The NHTSA investigation stems from a wrecked Chevrolet Volt that caught fire this past summer several weeks after it had undergone crash testing by the Administration. The fire, which occurred seemingly spontaneously, was eventually traced to the lithium ion battery pack that serves as the primary energy storage unit for the sedan. After follow-up tests were able to spark a second, similar conflagration, the NHTSA opened the books on an inquiry designed to research how well first responders, passengers and scrap yard operators are protected from injury when dealing with wrecked automobiles featuring this particular battery technology.
As previously reported by Autobytel, General Motors responded to the report of the initial fire at the NHTSA storage facility by claiming that personnel employed by the testing agency had not followed clearly-outlined post-crash battery storage and disposal procedures that come with every single Chevrolet Volt. GM in fact maintains a team charged with responding to accidents involving the Volt (after receiving notification through the sedan's OnStar telematics system) in order to assist with battery handling and draining. The incident at NHTSA is the first reported fire of any kind determined to be caused by the Volt, despite Chevrolet being aware of several accidents amongst the 5,300 vehicles it has sold so far in the United States. Like all vehicles on the American market, the Chevrolet Volt passed through an extensive set of safety and crash testing administered by the Administration, as well as independent groups, prior to being offered to customers.
General Motors is working hand in hand with NHTSA in order to assist with the investigation into lithium ion safety in any way possible. This includes the establishment of a team of engineering experts who will attempt to improve current battery disposal protocols and further reduce the risk of post-crash fires. GM is so far the only manufacturer of a lithium ion battery-equipped vehicle to make an offer to owners to replace their automobile pending the investigation which reaches across the industry and affects a number of different hybrid and battery-powered options.

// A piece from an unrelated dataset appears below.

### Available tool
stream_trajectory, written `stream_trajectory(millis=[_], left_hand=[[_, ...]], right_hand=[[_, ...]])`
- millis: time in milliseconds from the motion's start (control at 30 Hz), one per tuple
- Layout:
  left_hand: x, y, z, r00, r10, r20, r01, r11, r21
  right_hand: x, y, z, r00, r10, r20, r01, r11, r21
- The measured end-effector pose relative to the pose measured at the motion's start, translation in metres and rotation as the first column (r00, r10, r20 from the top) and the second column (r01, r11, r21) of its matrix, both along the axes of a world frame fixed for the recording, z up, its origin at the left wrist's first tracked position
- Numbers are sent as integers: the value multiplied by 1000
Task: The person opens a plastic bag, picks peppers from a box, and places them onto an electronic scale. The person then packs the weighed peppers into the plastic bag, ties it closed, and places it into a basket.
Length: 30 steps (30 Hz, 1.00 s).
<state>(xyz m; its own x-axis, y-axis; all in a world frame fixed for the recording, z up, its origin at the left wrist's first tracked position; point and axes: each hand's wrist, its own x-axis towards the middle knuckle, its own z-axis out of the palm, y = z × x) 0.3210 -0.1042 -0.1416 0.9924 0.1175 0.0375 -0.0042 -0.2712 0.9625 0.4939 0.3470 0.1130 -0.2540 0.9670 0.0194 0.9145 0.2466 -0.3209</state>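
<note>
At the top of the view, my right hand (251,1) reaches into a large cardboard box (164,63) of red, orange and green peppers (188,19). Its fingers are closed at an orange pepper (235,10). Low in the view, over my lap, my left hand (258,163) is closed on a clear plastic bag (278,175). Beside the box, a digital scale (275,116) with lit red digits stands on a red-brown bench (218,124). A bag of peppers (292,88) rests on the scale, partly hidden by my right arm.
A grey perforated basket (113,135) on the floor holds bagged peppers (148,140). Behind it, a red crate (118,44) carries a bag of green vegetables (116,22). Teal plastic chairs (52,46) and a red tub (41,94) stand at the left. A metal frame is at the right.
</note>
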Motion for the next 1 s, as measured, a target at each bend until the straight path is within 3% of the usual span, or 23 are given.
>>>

Chevrolet is to be applauded for being willing to extend the loaner car olive branch to Volt owners across the country. It is worth keeping in mind that a quarter of a million gasoline-powered vehicles catch fire in automobile accidents each year in the United States, which adds some perspective to the current flap over battery safety. In a post-unintended acceleration recall world, automakers must remain ever vigilant to avoid mishandling potential safety issues in the eyes of both owners and potential customers.